### Problem
Only one stretch of the data is wanted: the line containing "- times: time", the line containing "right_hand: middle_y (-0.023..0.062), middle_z", and every line between them, copied exactly.

### Given information
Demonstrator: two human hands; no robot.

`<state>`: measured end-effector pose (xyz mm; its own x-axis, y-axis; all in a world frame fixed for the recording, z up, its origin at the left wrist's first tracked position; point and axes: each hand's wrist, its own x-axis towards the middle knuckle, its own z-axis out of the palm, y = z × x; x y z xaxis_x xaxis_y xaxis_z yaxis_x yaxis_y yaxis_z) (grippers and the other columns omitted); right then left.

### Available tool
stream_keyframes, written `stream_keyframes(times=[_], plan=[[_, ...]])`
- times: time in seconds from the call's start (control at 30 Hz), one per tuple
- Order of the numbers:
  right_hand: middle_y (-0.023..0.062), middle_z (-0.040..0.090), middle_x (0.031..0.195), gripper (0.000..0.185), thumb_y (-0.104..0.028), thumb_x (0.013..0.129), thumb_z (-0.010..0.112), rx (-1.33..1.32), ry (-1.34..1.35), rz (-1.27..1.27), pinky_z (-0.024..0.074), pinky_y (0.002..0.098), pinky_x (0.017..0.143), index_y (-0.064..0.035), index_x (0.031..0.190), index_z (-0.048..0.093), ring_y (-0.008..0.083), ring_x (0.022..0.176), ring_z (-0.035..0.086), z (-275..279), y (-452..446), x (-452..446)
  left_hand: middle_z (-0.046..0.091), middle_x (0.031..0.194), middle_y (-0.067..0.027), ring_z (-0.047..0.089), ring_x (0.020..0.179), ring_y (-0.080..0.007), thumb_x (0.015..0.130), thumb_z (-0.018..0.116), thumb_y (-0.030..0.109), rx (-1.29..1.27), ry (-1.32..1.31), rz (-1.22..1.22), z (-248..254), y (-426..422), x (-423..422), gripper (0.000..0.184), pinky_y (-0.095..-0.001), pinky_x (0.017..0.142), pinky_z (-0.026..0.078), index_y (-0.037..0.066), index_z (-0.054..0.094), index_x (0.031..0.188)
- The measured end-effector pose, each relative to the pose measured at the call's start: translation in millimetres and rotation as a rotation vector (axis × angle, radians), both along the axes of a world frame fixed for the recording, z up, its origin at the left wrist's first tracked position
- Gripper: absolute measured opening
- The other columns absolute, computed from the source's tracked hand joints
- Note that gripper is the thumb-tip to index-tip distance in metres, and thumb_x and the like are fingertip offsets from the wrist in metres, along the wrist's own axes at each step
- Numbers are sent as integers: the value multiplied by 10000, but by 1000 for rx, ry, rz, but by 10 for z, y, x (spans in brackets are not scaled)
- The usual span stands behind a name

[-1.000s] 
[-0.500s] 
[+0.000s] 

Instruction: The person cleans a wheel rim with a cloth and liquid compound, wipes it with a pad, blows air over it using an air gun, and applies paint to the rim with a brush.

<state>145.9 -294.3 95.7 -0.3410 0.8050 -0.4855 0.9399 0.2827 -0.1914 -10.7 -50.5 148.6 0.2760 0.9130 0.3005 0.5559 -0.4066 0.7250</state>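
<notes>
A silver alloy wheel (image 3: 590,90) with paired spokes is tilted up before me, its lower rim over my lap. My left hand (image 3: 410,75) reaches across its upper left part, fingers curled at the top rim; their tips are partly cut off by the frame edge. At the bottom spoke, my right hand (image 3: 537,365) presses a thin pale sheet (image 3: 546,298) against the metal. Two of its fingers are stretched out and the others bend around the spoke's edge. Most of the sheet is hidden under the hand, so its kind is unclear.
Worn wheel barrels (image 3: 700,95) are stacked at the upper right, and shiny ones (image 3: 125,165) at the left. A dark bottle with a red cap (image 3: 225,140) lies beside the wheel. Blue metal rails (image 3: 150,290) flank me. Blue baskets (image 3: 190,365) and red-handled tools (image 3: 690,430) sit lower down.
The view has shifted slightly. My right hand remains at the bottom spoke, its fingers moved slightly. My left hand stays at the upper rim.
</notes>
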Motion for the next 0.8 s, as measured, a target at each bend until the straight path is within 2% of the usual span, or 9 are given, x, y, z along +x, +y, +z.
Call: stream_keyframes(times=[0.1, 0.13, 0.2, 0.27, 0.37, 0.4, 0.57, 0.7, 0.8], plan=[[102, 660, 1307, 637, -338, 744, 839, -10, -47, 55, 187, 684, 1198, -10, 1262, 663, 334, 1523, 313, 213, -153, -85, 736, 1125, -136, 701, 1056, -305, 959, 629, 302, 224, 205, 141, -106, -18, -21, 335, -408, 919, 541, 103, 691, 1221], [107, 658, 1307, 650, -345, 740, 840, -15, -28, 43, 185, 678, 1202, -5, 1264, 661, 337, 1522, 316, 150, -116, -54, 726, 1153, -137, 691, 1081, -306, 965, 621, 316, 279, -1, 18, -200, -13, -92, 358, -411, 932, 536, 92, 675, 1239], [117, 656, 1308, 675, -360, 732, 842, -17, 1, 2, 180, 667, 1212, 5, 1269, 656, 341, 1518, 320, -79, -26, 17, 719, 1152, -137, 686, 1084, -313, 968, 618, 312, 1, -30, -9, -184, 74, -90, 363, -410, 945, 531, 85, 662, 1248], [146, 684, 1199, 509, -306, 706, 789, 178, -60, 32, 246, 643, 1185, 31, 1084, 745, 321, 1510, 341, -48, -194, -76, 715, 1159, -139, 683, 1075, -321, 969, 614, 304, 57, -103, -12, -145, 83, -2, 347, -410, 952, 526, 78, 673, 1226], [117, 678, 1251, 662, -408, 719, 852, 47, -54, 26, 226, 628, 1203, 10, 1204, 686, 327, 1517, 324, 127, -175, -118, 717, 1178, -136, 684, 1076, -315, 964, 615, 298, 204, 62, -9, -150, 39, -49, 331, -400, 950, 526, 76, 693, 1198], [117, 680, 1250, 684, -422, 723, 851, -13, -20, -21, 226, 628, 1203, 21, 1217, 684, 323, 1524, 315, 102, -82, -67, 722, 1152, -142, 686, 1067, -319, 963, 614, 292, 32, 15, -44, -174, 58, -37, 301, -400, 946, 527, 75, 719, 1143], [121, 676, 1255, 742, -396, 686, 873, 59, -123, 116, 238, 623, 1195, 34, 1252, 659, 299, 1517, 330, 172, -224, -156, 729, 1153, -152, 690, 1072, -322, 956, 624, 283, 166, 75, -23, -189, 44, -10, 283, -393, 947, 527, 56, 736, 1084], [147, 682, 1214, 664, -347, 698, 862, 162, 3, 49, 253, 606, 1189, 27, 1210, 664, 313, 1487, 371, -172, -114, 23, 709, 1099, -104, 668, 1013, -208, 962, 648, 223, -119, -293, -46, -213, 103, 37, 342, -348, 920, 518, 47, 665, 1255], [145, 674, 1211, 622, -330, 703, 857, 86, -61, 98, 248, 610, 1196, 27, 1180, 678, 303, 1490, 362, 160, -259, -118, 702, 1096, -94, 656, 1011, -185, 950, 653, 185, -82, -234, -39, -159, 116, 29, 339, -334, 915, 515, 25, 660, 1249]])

### Solution for this task
- times: time in seconds from the call's start (control at 30 Hz), one per tuple
- Order of the numbers:
  right_hand: middle_y (-0.023..0.062), middle_z (-0.040..0.090), middle_x (0.031..0.195), gripper (0.000..0.185), thumb_y (-0.104..0.028), thumb_x (0.013..0.129), thumb_z (-0.010..0.112), rx (-1.33..1.32), ry (-1.34..1.35), rz (-1.27..1.27), pinky_z (-0.024..0.074), pinky_y (0.002..0.098), pinky_x (0.017..0.143), index_y (-0.064..0.035), index_x (0.031..0.190), index_z (-0.048..0.093), ring_y (-0.008..0.083), ring_x (0.022..0.176), ring_z (-0.035..0.086), z (-275..279), y (-452..446), x (-452..446)

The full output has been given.